Following up on yesterday’s story in which British authorities are seriously considering removing obese children from their parents’ custody, here’s a story of a weight loss camp for young people that seems to be showing some success.
But as the title of the New York Times article about this summer camp, “Priced Out of Weight Loss Camp,” makes clear, its benefits are available only to those whose parents can afford the price tag, along with a small number of campers who receive scholarships.
There are nine million overweight or obese children in the United States. And although the prevalence of childhood obesity has tripled since 1980, there are few comprehensive or affordable programs to treat them. Summer weight loss camps are usually profit-making and can cost more than $1,000 a week. Most insurance does not cover that cost.
For Dr. Walter J. Pories, a well-known gastric bypass surgeon, the dearth of government and insurance financing for such comprehensive weight-loss programs is “the single most frustrating problem in dealing with childhood obesity.”

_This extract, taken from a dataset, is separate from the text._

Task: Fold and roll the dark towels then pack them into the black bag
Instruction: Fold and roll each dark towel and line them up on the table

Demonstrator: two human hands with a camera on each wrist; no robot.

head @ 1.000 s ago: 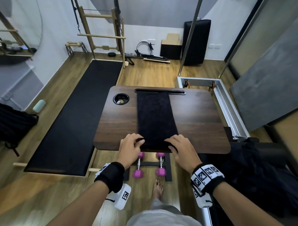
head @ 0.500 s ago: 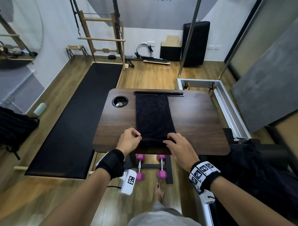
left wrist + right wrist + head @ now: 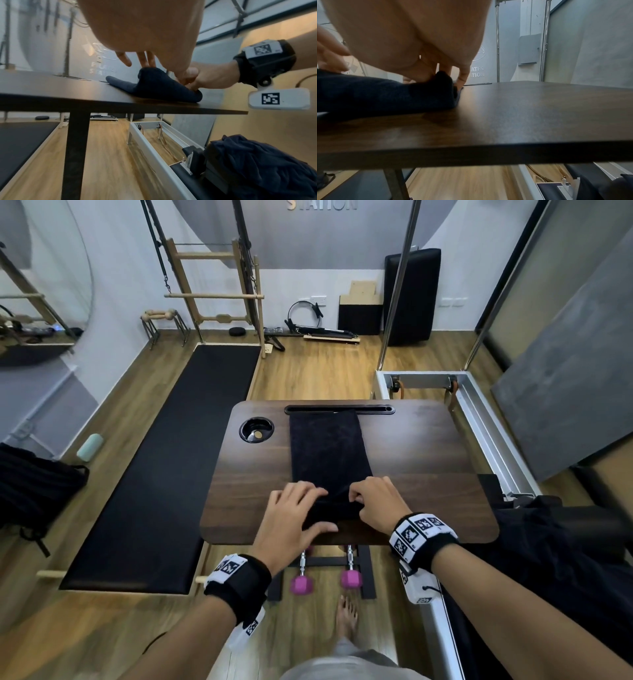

Children attending programs such as this weight loss camp experience significant weight loss, but then they go back home, where the influences surrounding them are far less conducive to maintaining or furthering their progress.
The big challenge comes later, when children resume their normal routines and confront the smorgasbord that is America — food in their own kitchens and at friends’ homes, fast-food restaurants and school cafeterias.
Dr. Pories, who also heads the Metabolic Institute at East Carolina University, found that children lost an average of about 8 percent of their body weight in a program he studied over three years; but two-thirds regained all or part of their weight.
Even Dr. Pories, who has been involved in promoting weight loss camp scholarships for underprivileged children in eastern North Carolina, says, “A two-thirds failure rate is not acceptable.”
One can readily agree that two-thirds failure rate is unacceptable while also noting that a one-third success rate is far superior to a zero success rate.
The overweight and obesity crisis is real. Solutions are desperately needed. Weight loss camps like this one may be a ray of light entering a dark room. They’re a starting point, but ultimately will only make a lasting difference if they are part of a much broader national program.
The Daily HIT will continue to follow developments in the search for workable solutions to the obesity crisis. What works in Japan or England may not be precisely the right strategy for the United States, but if we can learn from each other’s successes and failures, there may be a long-term solution just over the horizon. One can hope.